_Problem to work on_
Set down exactly the lines that run from the line with "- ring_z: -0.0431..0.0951" to the end of the data, and nothing else.

_Recorded information_
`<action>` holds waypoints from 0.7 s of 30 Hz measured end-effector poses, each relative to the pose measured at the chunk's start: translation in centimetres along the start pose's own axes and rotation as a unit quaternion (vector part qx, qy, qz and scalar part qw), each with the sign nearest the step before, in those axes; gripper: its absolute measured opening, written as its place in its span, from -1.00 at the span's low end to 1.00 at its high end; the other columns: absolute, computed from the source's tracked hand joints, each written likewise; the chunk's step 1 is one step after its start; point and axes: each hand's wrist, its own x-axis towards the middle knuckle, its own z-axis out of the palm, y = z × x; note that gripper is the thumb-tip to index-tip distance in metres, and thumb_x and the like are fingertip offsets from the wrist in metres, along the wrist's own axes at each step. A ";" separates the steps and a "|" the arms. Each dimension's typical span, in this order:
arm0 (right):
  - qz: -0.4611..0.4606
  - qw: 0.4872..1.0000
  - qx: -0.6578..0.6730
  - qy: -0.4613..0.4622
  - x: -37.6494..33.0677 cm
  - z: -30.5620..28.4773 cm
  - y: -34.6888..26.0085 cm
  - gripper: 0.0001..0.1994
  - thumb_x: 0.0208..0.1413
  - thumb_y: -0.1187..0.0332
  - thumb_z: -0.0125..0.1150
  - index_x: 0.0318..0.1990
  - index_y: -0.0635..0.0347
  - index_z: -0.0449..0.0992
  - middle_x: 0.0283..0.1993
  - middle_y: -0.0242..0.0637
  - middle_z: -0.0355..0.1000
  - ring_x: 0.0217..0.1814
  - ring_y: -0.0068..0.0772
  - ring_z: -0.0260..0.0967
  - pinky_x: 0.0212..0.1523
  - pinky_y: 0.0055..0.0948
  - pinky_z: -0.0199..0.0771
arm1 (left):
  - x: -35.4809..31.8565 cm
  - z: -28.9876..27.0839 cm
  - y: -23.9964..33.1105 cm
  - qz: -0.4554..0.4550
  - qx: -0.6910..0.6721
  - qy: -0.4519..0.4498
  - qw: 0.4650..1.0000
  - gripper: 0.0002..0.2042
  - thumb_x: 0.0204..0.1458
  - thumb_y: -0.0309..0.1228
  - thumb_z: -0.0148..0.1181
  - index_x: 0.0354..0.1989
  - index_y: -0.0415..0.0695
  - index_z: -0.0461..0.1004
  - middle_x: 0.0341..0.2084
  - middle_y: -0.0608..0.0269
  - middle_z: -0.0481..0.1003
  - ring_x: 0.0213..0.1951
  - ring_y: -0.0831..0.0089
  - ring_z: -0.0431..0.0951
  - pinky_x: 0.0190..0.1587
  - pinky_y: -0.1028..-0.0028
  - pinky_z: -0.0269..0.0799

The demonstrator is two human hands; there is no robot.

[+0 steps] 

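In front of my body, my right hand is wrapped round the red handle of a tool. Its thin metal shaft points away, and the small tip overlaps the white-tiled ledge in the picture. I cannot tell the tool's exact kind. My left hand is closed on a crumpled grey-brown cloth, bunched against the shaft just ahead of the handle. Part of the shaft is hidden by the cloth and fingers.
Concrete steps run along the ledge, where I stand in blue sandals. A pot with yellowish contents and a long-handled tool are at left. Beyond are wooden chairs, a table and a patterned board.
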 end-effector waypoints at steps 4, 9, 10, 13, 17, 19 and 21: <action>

_Solution to this exercise_
  - ring_z: -0.0431..0.0951
  - pinky_x: 0.0190..0.1587
  - pinky_y: -0.1028..-0.0028
  - pinky_z: -0.0269..0.0799

The demonstrator is two human hands; there is no robot.

[+0 steps] 

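In front of my body, my right hand is wrapped round the red handle of a tool. Its thin metal shaft points away, and the small tip overlaps the white-tiled ledge in the picture. I cannot tell the tool's exact kind. My left hand is closed on a crumpled grey-brown cloth, bunched against the shaft just ahead of the handle. Part of the shaft is hidden by the cloth and fingers.
Concrete steps run along the ledge, where I stand in blue sandals. A pot with yellowish contents and a long-handled tool are at left. Beyond are wooden chairs, a table and a patterned board.
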 end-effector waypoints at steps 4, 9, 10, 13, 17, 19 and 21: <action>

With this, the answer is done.